As one of the songwriters and vocalists for Local Natives, it’s no secret that Ayer doesn’t need much to really send a crowd into an emotional thrill. With just his soul-piercing croons, fingers slow-waltzing on his keyboard and backed by two of the musicians that helped him create his music as Jaws of Love. — he dazzled effortlessly. His music just gushes with this radiant affectation, especially when it’s tempered by deep melancholy, existential strife, and immense tragedy.
But live Ayer’s songs burn far more ardently, fueled as much by the way he clearly loses himself in their winding, crescendoing melodies as they are by the warmth reflected back to him by those present. It also helped how much the interior of the Silverlake Lounge lent itself to the intimacy of the residency itself — though Ayer could probably make any venue feel like this final one did. From luminescent tracks like “Jaws of Love.” and “Hawaiian License Plates.” to newer singles “5 Years” and “Rainbow Baby,” every song felt like this deeply personal serenade. With each providing a raw and delicately sentimental look into Ayer’s life.

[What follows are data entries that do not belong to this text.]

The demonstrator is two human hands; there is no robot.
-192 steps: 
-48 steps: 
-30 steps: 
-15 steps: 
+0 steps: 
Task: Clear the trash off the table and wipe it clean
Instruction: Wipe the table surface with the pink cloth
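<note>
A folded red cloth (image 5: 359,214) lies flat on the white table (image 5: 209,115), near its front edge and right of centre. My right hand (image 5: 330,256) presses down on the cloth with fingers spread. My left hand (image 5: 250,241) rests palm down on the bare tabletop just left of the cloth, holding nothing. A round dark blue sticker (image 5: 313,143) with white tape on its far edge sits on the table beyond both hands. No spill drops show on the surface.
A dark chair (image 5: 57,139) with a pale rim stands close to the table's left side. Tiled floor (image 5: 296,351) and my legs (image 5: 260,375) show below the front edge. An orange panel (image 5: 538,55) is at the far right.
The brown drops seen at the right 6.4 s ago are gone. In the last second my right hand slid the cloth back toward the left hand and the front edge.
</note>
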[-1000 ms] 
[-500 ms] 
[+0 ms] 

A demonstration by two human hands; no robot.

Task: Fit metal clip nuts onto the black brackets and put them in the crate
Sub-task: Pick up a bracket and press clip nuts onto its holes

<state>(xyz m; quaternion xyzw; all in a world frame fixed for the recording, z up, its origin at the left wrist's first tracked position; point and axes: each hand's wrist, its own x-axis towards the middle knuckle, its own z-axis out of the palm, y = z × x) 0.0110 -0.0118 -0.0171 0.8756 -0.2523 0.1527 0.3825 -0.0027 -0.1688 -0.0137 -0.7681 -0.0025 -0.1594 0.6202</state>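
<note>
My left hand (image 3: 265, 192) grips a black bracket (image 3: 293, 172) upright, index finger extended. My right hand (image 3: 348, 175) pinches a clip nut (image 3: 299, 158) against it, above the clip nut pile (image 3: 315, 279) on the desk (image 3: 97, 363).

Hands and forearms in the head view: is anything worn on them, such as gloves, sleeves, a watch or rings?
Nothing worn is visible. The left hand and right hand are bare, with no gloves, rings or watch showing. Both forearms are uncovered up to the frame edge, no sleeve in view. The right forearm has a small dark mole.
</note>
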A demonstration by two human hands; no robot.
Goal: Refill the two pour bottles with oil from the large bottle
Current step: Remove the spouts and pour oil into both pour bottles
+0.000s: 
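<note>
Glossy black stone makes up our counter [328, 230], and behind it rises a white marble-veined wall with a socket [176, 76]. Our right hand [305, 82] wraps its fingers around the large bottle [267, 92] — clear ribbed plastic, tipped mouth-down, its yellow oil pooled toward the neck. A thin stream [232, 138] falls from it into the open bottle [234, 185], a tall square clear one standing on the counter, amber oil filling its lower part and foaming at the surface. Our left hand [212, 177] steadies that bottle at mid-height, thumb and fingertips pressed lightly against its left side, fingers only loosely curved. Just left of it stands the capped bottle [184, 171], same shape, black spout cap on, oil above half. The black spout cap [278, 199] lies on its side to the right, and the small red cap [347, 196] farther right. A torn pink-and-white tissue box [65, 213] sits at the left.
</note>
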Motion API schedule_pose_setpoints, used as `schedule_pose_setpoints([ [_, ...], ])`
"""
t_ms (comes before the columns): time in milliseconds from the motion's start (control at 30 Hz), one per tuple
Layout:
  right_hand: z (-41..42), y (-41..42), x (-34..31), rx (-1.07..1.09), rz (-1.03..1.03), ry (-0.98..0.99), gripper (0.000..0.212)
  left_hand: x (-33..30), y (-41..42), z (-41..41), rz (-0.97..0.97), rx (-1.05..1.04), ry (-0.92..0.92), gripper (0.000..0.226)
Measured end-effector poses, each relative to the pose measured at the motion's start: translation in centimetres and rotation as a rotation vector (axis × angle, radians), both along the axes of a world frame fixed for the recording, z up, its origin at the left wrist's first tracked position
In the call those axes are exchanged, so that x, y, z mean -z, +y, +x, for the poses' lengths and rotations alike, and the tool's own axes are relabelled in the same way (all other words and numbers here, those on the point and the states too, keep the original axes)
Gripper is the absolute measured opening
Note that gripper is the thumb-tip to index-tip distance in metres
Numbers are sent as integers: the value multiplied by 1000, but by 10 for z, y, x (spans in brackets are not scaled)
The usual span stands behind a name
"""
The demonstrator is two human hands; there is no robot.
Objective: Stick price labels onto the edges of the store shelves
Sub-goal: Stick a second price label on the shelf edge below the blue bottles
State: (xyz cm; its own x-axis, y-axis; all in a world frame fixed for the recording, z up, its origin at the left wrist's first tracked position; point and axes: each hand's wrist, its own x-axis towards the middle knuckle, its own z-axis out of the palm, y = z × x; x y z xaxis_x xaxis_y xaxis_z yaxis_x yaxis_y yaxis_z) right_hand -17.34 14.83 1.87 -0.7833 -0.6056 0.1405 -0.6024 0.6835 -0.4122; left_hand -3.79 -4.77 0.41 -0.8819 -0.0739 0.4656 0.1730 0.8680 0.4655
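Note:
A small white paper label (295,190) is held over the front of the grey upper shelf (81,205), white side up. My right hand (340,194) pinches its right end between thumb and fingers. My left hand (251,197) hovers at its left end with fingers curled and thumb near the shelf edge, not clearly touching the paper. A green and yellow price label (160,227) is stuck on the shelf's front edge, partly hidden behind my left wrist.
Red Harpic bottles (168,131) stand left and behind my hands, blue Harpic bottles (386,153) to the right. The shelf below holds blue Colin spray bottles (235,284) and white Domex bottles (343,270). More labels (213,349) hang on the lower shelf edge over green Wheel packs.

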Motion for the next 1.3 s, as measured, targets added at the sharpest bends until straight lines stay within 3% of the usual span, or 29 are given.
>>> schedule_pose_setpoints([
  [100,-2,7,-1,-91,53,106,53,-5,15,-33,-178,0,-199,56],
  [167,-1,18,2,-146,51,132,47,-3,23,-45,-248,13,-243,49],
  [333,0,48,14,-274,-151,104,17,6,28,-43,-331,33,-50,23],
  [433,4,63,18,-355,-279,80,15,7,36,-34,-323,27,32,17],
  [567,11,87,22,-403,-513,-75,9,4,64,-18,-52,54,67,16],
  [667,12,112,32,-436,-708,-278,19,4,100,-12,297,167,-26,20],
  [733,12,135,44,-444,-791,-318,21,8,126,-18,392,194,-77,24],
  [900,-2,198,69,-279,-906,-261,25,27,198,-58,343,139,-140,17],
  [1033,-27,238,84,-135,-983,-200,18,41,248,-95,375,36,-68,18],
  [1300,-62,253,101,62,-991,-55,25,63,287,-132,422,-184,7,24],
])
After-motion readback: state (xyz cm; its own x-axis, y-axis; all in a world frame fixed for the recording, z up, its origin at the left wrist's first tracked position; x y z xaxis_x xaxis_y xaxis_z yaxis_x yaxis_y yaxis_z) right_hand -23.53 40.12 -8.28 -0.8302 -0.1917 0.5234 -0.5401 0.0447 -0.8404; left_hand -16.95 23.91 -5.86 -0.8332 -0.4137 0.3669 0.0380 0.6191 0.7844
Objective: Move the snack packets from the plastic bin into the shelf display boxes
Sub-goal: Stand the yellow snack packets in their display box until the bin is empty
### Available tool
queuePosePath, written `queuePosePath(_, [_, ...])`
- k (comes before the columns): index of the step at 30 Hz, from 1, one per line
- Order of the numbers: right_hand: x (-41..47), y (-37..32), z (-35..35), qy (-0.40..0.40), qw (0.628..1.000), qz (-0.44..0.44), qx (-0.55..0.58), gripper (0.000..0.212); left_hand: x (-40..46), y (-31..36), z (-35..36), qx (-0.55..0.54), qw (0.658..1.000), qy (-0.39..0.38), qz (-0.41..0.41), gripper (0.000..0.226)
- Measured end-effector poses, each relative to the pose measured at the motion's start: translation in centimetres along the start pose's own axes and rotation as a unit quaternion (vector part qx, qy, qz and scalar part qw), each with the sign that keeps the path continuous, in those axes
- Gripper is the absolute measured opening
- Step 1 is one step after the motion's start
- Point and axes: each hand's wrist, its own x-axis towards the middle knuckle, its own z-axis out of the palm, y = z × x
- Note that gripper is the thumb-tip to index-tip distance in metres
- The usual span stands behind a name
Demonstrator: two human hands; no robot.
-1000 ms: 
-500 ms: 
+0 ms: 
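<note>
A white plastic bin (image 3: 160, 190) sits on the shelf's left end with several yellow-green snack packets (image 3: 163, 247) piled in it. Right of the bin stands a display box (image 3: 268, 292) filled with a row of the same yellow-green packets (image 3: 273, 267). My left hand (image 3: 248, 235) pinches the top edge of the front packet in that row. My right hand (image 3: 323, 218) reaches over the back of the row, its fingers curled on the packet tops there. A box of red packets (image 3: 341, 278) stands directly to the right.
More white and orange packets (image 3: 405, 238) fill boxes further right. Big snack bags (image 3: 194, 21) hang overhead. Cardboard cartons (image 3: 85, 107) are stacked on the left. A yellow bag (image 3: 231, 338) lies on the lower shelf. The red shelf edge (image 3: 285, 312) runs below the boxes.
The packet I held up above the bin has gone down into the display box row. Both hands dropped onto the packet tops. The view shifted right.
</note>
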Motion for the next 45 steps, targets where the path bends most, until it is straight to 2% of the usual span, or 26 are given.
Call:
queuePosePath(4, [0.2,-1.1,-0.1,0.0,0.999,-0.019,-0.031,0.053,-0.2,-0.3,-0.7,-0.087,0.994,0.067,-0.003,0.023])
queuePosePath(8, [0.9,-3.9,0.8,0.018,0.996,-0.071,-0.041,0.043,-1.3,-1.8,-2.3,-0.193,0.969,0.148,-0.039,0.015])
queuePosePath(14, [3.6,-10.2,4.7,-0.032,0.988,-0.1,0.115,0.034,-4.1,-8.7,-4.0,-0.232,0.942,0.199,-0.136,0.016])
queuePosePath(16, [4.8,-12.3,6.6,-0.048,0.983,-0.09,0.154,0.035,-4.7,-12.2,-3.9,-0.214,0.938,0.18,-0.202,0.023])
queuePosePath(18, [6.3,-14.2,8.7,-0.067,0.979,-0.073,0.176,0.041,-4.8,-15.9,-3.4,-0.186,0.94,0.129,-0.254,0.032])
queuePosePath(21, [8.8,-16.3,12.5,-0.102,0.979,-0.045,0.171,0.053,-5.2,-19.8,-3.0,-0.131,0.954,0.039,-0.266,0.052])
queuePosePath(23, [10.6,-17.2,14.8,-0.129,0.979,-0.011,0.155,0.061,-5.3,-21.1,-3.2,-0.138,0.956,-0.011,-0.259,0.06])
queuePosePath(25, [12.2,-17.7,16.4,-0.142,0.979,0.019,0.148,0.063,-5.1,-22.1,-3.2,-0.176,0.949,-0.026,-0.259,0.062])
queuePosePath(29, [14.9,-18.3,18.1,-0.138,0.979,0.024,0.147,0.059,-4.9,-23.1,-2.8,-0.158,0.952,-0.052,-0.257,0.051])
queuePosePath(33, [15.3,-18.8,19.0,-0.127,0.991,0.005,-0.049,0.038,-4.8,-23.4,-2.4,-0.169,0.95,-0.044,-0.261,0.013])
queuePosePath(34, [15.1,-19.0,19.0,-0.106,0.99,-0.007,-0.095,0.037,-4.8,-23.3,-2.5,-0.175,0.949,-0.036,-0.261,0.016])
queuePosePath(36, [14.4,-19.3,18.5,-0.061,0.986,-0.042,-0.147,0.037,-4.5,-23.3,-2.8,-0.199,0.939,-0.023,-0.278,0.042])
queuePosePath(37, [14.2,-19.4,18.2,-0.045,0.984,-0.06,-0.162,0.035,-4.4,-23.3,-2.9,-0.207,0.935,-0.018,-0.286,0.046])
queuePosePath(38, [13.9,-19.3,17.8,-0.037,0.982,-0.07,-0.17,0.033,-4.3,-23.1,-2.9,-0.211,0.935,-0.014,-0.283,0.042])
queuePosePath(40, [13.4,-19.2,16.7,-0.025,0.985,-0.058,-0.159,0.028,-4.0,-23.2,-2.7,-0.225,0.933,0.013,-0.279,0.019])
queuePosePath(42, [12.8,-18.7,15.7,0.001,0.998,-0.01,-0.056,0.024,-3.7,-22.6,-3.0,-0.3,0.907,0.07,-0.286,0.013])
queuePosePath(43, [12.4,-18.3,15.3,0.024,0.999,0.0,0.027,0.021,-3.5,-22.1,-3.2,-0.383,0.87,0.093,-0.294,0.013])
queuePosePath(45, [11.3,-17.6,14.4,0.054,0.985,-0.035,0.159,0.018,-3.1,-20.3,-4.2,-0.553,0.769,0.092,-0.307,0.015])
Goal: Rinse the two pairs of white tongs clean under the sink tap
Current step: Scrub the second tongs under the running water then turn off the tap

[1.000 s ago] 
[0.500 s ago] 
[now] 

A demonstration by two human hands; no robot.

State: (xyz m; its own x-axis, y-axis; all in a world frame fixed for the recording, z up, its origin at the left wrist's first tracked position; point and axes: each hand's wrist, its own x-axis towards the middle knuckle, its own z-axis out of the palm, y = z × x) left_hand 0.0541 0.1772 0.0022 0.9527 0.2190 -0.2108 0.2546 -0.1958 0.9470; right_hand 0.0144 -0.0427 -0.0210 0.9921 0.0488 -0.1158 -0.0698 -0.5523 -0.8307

Ella Vos opened before Jaws of Love. dressed in a green dress with a crown of branches (a costume she described as a fairy / ganja goddess). She might’ve come with a setlist in mind but she said she forgot it — which led to a more impromptu show. Of course, she still played her recent single the shimmering pop soarer “Glitter and Tears.” Which led to a fortuitous set that saw Vos preview a ton of new music. And much like Ayer, her breathy, sonorous vocals have an undeniable poignancy that simultaneously breaks the heart even as it sustains it.
Calling herself a “bit of a talker,” Vos had no problem giving deep dives into the various stories behind her music. From her battle with cancer, and brutal breakups to writing new songs in the midst of the pandemic with her loving partner.
Tomemitsu kicked off the night with their rollicking indie-rock. Charming the crowd with their costumes (from a pizza to a vampiric drummer) as much as with their jaunty, guitar-driven melodies. And even if they hadn’t then their impeccable Beach Boys cover would’ve.
Outer Bodies, led by the soft-crooning brother of Ayer, closed the night with a sweet introduction. This was the band’s debut show and we look forward to hearing more from them.